• **PROBLEM TO WORK ON**
Output every line of the data exactly as it appears.

• **DATASET CONTENT**
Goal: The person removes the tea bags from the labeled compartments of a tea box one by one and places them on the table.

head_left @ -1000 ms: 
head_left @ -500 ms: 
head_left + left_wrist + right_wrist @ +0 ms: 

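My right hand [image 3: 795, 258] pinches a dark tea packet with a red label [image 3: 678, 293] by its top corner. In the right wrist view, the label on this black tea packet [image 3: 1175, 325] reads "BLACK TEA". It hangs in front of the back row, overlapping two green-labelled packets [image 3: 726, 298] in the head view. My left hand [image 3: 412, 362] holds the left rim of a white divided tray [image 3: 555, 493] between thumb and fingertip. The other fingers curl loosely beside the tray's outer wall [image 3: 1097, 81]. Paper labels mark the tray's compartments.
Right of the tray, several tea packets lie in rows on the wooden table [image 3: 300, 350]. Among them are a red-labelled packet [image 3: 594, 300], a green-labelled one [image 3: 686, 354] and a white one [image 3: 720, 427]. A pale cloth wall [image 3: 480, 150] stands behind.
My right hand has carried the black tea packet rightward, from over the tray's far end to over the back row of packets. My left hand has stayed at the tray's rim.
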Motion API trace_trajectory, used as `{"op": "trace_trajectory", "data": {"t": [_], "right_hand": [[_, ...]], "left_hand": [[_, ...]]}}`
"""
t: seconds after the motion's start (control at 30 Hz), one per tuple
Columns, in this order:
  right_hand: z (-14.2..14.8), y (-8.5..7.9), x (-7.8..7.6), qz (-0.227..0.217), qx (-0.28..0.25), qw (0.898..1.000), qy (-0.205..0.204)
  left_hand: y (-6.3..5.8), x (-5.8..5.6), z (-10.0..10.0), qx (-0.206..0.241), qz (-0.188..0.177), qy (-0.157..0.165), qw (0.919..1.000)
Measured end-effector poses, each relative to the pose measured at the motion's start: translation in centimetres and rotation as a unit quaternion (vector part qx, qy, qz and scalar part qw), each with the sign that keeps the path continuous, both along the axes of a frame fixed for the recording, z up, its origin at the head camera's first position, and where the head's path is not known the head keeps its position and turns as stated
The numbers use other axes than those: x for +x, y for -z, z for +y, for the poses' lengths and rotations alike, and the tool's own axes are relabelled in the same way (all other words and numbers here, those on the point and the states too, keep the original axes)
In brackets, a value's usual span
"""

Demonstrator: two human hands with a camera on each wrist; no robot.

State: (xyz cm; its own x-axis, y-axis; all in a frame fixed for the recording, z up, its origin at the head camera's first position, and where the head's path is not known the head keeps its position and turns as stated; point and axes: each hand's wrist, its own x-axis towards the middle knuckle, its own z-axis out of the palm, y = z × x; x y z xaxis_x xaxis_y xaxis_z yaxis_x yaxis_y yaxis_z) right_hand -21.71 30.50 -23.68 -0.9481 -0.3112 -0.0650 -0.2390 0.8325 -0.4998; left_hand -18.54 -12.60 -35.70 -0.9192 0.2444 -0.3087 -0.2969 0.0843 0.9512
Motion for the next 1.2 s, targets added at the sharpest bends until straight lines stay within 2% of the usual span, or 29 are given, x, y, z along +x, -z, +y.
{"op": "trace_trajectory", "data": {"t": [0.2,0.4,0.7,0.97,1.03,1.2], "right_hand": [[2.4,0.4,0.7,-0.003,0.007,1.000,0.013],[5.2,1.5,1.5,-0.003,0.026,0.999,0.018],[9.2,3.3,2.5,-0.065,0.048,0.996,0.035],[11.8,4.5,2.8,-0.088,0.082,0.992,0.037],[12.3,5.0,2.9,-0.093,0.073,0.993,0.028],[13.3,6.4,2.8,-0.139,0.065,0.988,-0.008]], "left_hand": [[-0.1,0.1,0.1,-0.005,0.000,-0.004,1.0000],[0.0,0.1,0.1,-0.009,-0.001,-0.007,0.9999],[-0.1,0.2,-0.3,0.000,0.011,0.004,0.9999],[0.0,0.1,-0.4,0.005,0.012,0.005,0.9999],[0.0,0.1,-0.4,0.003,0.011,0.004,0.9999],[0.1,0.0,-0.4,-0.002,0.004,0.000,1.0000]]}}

• **TASK SOLUTION**
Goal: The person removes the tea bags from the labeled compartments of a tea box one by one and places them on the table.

head_left @ -1000 ms: 
head_left @ -500 ms: 
head_left + left_wrist + right_wrist @ +0 ms: 

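My right hand [image 3: 795, 258] pinches a dark tea packet with a red label [image 3: 678, 293] by its top corner. In the right wrist view, the label on this black tea packet [image 3: 1175, 325] reads "BLACK TEA". It hangs in front of the back row, overlapping two green-labelled packets [image 3: 726, 298] in the head view. My left hand [image 3: 412, 362] holds the left rim of a white divided tray [image 3: 555, 493] between thumb and fingertip. The other fingers curl loosely beside the tray's outer wall [image 3: 1097, 81]. Paper labels mark the tray's compartments.
Right of the tray, several tea packets lie in rows on the wooden table [image 3: 300, 350]. Among them are a red-labelled packet [image 3: 594, 300], a green-labelled one [image 3: 686, 354] and a white one [image 3: 720, 427]. A pale cloth wall [image 3: 480, 150] stands behind.
My right hand has carried the black tea packet rightward, from over the tray's far end to over the back row of packets. My left hand has stayed at the tray's rim.
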Motion API trace_trajectory, used as `{"op": "trace_trajectory", "data": {"t": [_], "right_hand": [[_, ...]], "left_hand": [[_, ...]]}}`
"""
t: seconds after the motion's start (control at 30 Hz), one per tuple
Columns, in this order:
  right_hand: z (-14.2..14.8), y (-8.5..7.9), x (-7.8..7.6), qz (-0.227..0.217), qx (-0.28..0.25), qw (0.898..1.000), qy (-0.205..0.204)
  left_hand: y (-6.3..5.8), x (-5.8..5.6), z (-10.0..10.0), qx (-0.206..0.241), qz (-0.188..0.177), qy (-0.157..0.165), qw (0.919..1.000)
Measured end-effector poses, each relative to the pose measured at the motion's start: translation in centimetres and rotation as a unit quaternion (vector part qx, qy, qz and scalar part qw), each with the sign that keeps the path continuous, both along the axes of a frame fixed for the recording, z up, its origin at the head camera's first position, and where the head's path is not known the head keeps its position and turns as stated
The numbers use other axes than those: x for +x, y for -z, z for +y, for the poses' lengths and rotations alike, and the tool's own axes are relabelled in the same way (all other words and numbers here, those on the point and the states too, keep the original axes)
In brackets, a value's usual span
"""

Demonstrator: two human hands with a camera on each wrist; no robot.

State: (xyz cm; its own x-axis, y-axis; all in a frame fixed for the recording, z up, its origin at the head camera's first position, and where the head's path is not known the head keeps its position and turns as stated; point and axes: each hand's wrist, its own x-axis towards the middle knuckle, its own z-axis out of the palm, y = z × x; x y z xaxis_x xaxis_y xaxis_z yaxis_x yaxis_y yaxis_z) right_hand -21.71 30.50 -23.68 -0.9481 -0.3112 -0.0650 -0.2390 0.8325 -0.4998; left_hand -18.54 -12.60 -35.70 -0.9192 0.2444 -0.3087 -0.2969 0.0843 0.9512
Motion for the next 1.2 s, targets added at the sharpest bends until straight lines stay within 2% of the usual span, or 29 are given, x, y, z along +x, -z, +y.
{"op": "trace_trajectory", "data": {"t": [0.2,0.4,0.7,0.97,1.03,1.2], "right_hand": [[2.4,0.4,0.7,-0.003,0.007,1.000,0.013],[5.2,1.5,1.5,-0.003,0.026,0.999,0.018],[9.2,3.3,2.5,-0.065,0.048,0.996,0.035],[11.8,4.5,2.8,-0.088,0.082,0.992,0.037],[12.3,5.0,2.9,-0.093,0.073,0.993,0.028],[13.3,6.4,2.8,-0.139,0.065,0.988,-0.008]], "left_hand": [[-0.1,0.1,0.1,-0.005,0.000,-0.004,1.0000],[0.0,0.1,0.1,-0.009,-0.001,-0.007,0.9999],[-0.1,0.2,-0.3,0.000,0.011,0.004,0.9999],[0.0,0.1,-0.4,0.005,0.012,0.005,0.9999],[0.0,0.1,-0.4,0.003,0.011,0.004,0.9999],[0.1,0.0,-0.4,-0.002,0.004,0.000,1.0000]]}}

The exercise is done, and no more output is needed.